Caminé hacia el molinete que me conectaría con el subte, el cual me llevaría al aeropuerto donde un avión de regreso a mi país me estaba esperando. Iba rápido y toda desaliñada, porque una vez más, estaba tarde. Y otra vez, empezaron a pasar por mi mente todos los recuerdos de esa noche con “S”, así como una película, pero a velocidad rápida. Entre tanto de todo eso, descubrí que “S” y yo jamás habíamos intercambiado nombres, algo que comúnmente uno tiende a hacer con alguien al momento de empezar una charla. Sorprendida y ansiosa, me detuve y saqué del bolsillo delantero de mi jean la tarjetita que “S” me había entregado.

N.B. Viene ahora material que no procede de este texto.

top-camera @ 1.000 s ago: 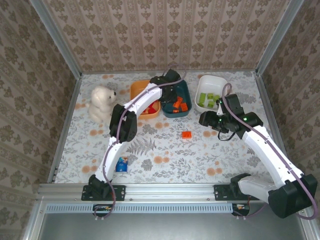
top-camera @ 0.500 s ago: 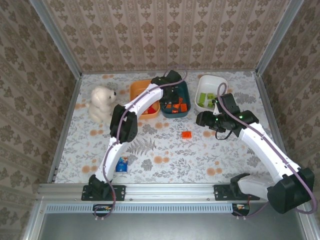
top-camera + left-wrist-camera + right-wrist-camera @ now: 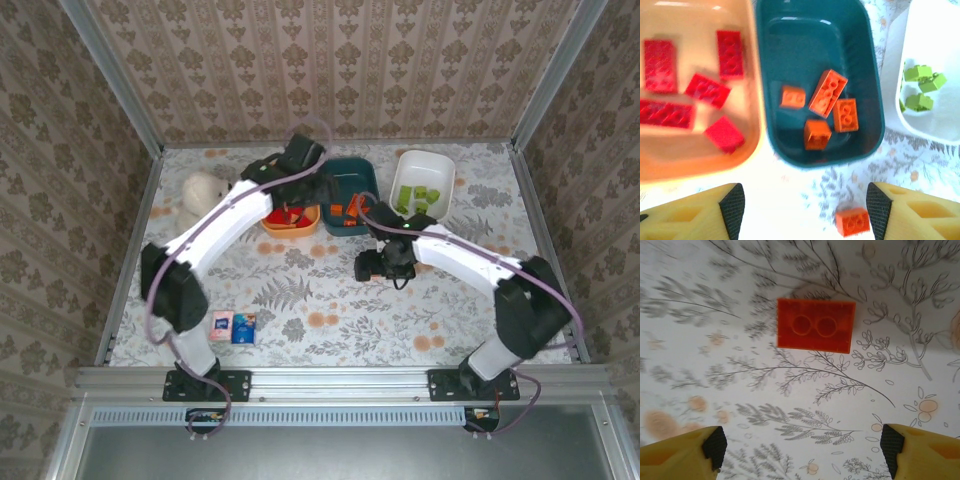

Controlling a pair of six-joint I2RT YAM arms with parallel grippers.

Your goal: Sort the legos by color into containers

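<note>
Three bowls sit side by side at the far end: orange bowl [image 3: 690,165] holding red legos [image 3: 707,90], teal bowl [image 3: 870,75] holding four orange legos [image 3: 828,93], white bowl [image 3: 892,90] holding green legos [image 3: 920,87]. One loose orange lego [image 3: 816,325] lies flat on the table [image 3: 740,390] just in front of the teal bowl; the right gripper [image 3: 802,447] hangs over it, jaws spread, grasping nothing, not touching it. Left gripper [image 3: 802,210] hovers above the orange and teal bowls, jaws spread too, empty.
</note>
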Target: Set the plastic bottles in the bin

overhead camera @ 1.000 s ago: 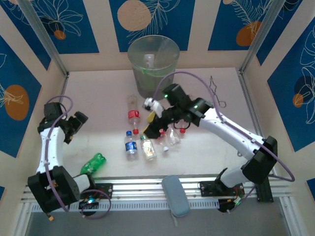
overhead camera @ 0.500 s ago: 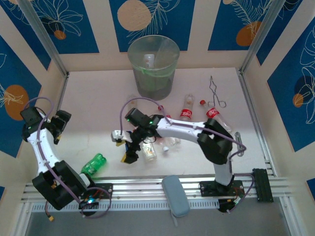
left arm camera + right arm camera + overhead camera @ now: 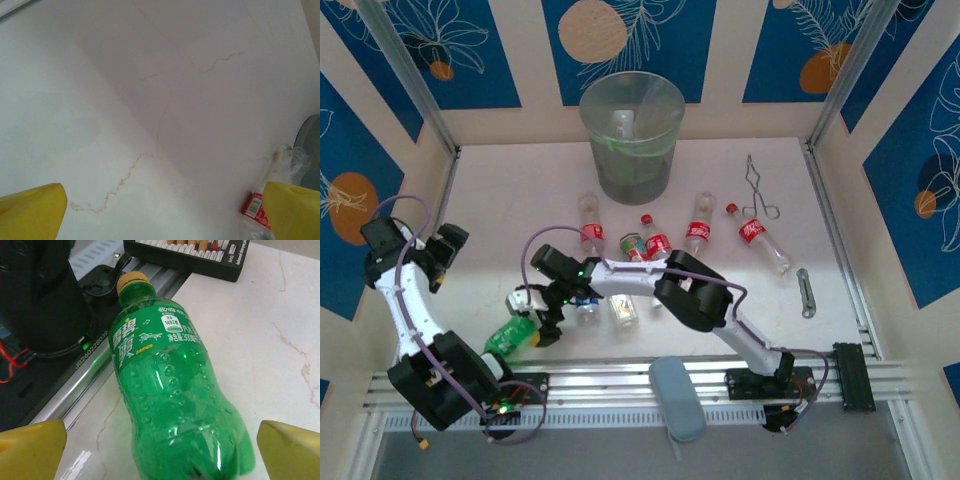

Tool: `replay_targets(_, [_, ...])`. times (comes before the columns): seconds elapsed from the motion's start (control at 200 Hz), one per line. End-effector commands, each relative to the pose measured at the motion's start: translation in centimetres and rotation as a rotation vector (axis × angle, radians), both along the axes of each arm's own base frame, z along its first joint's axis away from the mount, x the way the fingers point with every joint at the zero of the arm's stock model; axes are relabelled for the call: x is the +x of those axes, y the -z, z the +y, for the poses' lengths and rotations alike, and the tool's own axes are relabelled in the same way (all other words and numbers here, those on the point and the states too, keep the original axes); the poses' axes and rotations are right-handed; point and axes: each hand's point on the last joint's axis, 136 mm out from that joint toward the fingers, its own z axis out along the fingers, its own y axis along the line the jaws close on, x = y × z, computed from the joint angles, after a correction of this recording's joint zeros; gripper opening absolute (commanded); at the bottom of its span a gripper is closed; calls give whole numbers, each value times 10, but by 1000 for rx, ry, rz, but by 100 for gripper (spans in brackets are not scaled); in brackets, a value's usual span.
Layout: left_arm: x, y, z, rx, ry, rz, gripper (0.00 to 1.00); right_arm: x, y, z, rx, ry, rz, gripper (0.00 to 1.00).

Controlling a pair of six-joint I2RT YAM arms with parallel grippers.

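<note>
Your right gripper hangs with its fingers wide apart, straddling the green bottle. The bottle lies on its side at the near left of the table, cap toward the rail. Centre on the fat middle of the body and lower until both pads flank it. Then close gently, since the round wall could roll or squirt out. Your left gripper is also spread, over bare table. The other bottles lie mid-table, and the bin stands far behind them.
</note>
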Motion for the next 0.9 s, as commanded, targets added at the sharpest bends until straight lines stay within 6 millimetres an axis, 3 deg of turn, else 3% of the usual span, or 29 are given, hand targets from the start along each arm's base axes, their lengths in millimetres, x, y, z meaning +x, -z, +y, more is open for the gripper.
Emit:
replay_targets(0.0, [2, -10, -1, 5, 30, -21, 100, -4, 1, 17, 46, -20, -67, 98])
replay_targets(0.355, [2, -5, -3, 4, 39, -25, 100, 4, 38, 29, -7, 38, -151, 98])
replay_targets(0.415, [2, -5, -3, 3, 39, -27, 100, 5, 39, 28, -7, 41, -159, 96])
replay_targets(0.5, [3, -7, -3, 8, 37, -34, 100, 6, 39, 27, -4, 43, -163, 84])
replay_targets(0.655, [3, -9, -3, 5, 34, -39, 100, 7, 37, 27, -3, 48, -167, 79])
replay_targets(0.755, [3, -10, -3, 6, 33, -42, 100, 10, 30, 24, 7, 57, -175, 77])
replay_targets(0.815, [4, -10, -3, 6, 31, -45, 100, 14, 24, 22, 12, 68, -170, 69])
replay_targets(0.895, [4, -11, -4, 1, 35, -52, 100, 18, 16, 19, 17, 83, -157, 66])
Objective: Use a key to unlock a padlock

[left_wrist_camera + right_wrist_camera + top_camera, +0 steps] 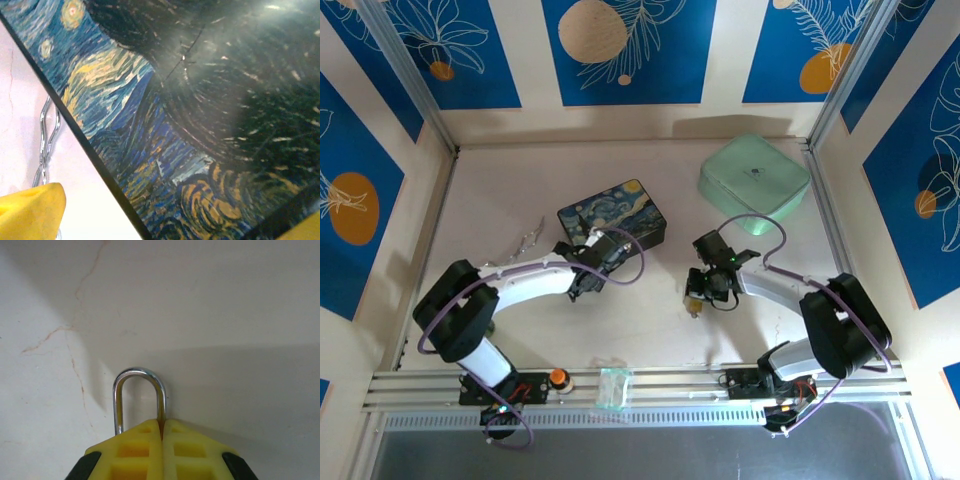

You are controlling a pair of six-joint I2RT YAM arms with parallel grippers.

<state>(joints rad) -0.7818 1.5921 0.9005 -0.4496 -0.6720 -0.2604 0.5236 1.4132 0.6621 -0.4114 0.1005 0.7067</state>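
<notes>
The right claw (161, 426) is pressed together on the padlock (139, 372). Its two yellow fingers (135, 450) meet at a thin seam, and the right leg of the silver shackle (118, 405) runs down into that seam. The shackle's arch stands just beyond the fingertips, over the pale table (225, 305). Its left leg ends at the left finger's edge, and the lock's body is hidden under the fingers. From above, a small brass bit shows at this claw's tip, and a green case (753, 185) lies well apart, behind the claw.

The left claw (588, 268) stands wide apart and holds nothing, with a yellow finger (30, 212) at each side of its wrist view. The box (200, 125) lies close under it, its lid spanning the space between the fingers. A chrome wire (47, 135) lies on the table just beside the box's edge, ahead of the left finger.
</notes>
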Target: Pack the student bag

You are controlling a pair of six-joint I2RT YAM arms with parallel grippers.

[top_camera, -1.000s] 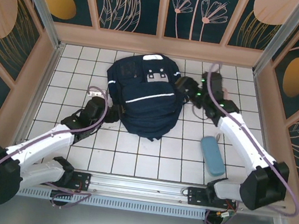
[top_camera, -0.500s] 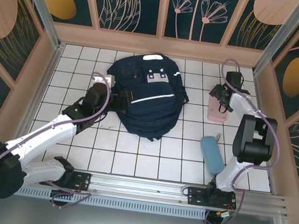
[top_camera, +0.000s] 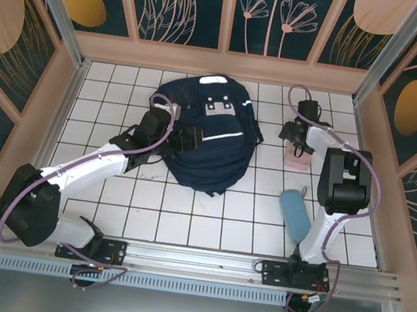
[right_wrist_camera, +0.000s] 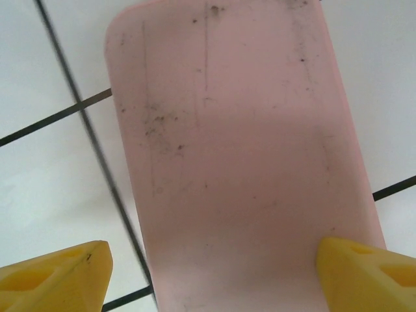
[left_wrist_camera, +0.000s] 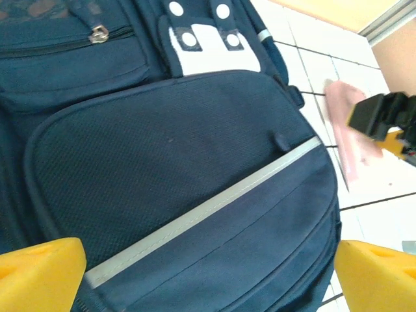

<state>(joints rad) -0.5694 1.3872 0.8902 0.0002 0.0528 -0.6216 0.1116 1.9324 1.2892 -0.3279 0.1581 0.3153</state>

La leí y mi cara se desfiguró por completo. Mis cejas se levantaron otra vez y mis ojos se abrieron hasta alcanzarlas. Mis pulsaciones aumentaron a una velocidad despiadada y mis piernas comenzaron a aflojarse. Cerré los ojos, y otra vez más, empecé a vivenciar imágenes que corrían por mi mente a pasos agigantados y acelerados. Imágenes relacionadas esta vez con el motivo por el cual seis meses atrás había decidido iniciar mi viaje a París, y con mi inminente y no tan feliz regreso a casa.

Abrí los ojos, respiré profundo y miré hacia ambos lados. No tenía mucho tiempo, cada vez se me hacía más tarde y la gente caminaba a mi lado topándome y preguntándose tal vez que hacía yo ahí parada en el medio de tanto tráfico interrumpiendo su paso apurado. Hacia un lado, había un cartel que indicaba el camino hacia el subte; hacia el otro, y justo enfrente, una señal de teléfono.

Entonces, casi sin pensarlo y con una ilusión propia de una niña y una mezcla de miedo y alegría que me brotaba de todo mi entero ser, sonreí y me susurré a mi misma: ¿Por qué no? Y después de reiterados intentos, la única respuesta que recibí fue esta: “Woody Allen. En este momento no puedo atenderlo, deje su mensaje y me comunicaré con Usted en cuanto sea posible”. O algo parecido a eso.